What is being asked | Check every line below for the word "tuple" and show those that hold it.
### Provided records
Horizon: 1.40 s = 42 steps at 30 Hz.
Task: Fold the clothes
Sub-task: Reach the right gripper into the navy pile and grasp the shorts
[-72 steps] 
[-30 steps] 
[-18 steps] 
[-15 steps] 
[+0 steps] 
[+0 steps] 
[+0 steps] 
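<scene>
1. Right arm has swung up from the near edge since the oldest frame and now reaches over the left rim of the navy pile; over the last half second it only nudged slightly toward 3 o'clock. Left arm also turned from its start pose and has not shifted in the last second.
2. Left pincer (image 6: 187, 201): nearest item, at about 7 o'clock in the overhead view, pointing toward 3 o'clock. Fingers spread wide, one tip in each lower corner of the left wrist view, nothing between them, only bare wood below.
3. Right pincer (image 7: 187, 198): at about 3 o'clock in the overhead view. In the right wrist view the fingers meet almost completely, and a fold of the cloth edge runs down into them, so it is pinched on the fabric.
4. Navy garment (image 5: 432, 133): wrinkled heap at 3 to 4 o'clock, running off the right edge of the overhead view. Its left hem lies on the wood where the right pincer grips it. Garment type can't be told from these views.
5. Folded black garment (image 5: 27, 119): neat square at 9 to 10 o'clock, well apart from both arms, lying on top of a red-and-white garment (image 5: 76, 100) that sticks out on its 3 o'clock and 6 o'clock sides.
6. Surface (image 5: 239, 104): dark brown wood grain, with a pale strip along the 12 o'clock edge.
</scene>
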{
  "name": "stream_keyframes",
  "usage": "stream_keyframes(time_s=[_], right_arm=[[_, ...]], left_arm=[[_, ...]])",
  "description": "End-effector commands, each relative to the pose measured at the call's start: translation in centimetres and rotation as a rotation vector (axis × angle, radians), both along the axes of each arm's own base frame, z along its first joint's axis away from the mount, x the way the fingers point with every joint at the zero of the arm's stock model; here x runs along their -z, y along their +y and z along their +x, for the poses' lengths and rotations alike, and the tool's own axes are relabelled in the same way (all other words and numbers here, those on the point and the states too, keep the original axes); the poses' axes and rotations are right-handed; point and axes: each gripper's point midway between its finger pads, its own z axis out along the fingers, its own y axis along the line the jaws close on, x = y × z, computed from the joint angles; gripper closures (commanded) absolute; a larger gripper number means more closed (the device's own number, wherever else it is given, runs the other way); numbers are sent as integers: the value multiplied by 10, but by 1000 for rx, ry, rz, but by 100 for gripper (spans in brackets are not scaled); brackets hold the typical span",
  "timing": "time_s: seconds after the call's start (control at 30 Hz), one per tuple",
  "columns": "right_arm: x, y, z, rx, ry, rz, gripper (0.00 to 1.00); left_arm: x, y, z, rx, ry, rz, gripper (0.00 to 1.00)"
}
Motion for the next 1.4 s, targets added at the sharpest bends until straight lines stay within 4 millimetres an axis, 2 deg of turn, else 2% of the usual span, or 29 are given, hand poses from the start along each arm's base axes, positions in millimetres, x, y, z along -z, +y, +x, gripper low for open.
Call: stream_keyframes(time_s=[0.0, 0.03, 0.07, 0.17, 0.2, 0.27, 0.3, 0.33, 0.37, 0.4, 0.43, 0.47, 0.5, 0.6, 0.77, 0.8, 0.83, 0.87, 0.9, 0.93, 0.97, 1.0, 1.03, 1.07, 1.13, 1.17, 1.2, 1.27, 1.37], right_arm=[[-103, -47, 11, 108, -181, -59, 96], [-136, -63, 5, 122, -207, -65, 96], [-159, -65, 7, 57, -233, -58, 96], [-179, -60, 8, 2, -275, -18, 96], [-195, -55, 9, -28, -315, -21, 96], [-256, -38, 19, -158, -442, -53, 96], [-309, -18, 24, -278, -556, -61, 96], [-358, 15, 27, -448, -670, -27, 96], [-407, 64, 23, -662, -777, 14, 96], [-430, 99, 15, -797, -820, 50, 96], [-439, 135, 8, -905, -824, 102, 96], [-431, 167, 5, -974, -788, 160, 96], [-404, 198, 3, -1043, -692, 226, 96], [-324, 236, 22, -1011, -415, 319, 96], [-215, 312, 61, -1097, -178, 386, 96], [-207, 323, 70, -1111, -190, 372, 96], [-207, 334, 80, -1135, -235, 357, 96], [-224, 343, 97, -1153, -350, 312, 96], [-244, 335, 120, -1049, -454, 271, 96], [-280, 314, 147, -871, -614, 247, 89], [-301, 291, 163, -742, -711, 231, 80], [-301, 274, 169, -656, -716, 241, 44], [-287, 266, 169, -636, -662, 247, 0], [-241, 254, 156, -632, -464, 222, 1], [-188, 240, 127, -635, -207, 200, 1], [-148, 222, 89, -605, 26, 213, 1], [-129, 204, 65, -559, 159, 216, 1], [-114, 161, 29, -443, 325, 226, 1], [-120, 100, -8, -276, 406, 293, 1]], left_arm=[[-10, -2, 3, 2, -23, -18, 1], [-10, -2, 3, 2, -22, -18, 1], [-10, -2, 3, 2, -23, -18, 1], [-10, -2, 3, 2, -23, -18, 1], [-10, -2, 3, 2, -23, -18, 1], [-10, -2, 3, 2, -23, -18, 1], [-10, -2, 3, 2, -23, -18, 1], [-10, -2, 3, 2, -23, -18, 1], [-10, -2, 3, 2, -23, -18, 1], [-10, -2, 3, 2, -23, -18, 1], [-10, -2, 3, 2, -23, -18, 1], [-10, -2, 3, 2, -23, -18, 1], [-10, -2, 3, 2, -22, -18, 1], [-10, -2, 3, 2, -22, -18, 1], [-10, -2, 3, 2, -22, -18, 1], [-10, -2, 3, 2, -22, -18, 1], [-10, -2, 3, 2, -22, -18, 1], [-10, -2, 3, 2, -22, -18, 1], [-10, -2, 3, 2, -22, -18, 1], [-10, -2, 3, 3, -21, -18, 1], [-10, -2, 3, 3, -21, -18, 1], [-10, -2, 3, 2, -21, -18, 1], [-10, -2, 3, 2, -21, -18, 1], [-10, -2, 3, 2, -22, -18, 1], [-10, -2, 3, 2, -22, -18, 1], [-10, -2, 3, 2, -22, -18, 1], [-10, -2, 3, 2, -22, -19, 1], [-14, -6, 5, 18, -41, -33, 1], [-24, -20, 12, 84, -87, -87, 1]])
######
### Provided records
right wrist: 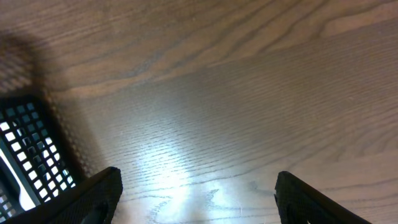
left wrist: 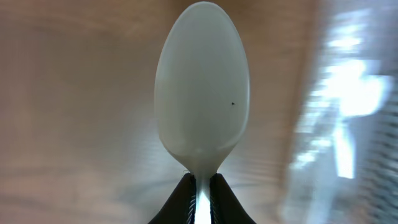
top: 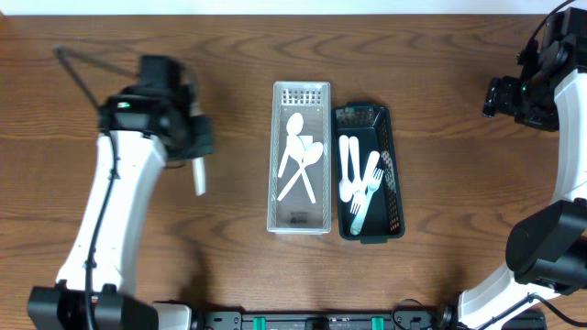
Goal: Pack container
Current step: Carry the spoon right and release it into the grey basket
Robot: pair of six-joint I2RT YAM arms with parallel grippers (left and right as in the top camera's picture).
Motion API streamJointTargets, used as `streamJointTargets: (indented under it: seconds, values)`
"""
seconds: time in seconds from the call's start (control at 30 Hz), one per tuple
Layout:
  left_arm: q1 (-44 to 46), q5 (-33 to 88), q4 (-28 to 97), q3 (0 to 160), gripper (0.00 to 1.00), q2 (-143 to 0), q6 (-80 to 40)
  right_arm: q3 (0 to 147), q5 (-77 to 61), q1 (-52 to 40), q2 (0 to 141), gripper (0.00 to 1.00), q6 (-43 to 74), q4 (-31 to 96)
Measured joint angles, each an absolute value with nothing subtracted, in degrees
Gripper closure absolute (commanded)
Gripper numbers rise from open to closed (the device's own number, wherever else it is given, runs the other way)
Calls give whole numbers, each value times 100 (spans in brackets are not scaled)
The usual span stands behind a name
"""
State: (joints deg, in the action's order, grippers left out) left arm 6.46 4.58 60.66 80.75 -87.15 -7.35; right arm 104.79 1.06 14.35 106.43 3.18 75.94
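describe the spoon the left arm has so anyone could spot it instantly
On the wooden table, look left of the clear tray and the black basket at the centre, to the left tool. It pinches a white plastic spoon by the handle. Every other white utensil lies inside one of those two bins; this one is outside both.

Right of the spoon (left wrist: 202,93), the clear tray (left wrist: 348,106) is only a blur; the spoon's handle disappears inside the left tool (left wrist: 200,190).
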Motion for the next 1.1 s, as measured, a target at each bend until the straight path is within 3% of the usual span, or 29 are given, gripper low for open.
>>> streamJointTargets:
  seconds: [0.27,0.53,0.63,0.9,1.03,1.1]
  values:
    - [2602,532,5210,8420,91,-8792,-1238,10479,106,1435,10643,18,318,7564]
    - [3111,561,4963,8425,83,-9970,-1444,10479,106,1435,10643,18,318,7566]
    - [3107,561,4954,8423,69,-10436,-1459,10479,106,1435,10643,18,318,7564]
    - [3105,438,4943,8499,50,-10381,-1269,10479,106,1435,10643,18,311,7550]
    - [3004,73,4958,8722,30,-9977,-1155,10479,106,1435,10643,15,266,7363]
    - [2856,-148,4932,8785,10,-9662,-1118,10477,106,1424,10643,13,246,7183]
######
Output of the exercise |
  "timing": "time_s: seconds after the call's start (control at 30 Hz), one per tuple",
seconds: time in seconds from the call's start (control at 30 Hz), one per tuple

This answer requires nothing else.